_The data_
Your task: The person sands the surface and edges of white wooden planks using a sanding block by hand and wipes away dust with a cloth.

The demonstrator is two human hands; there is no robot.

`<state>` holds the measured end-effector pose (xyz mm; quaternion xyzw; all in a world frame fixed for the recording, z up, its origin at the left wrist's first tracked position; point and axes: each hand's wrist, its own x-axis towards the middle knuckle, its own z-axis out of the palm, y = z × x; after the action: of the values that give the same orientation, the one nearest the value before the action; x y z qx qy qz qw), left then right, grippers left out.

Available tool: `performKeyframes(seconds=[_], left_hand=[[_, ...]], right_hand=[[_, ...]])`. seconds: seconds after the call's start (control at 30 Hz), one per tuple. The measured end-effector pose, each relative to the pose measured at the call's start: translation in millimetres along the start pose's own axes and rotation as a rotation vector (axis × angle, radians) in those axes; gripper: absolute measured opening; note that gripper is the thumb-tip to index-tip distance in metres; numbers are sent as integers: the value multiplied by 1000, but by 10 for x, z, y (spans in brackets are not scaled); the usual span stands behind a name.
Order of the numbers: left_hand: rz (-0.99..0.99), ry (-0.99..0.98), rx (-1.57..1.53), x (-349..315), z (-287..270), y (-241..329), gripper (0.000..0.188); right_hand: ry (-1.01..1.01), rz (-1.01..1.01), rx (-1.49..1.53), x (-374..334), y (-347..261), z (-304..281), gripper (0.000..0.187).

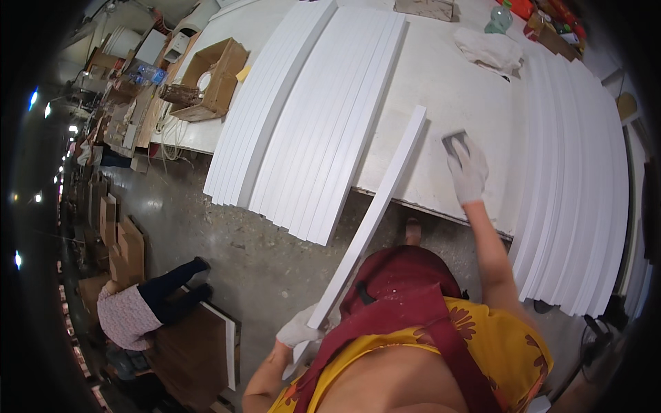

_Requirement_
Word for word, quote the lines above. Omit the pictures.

_Solution to this exercise_
Your task: The person sands the surface and edges of white wooden planks using a sanding block by hand and wipes away dust with a cloth.

The demonstrator is two human hands; there is no robot.

`<state>` holds the measured end-effector pose (xyz mm; quaternion xyzw; all in a world frame fixed for the recording, z up, its origin at the left wrist's first tracked position; point and axes: each hand's wrist, its own x-axis towards the middle knuckle, its own z-axis out of the palm, y = z × x; after the action: of the values that give the same orientation, the one nearest the value before the action; x y z qx qy qz qw), left then right, grippers left out.

Available tool: `performKeyframes(seconds=[_], left_hand=[[_, ...]], right_hand=[[_, ...]])`. seconds: seconds after the call's start (control at 30 Hz), one per tuple. The measured end-effector pose, each relative to the pose measured at the call's start: translation in millimetres along the start pose's own axes and rotation as a rotation vector (axis × angle, radians) in those axes; gripper: absolute measured opening; note that gripper is the thumb-tip to index-tip distance in metres; numbers are sent as integers: the value multiplied by 1000, but by 10 for x, z, y (spans in brackets are not scaled); the usual span stands behind a name.
Order of the numbers: left_hand: rz (-0.99..0.99), ry (-0.99..0.98), rx (-1.57..1.53), x (-349..315), z (-287..270), y (-241..329), gripper (0.000..0.188); right_hand: ry (-1.01..1.01), rz (-1.01..1.01), rx (-1.49..1.53), x (-374..334), y (-347..261), z (-304..281), gripper (0.000..0.187).

The output is complete.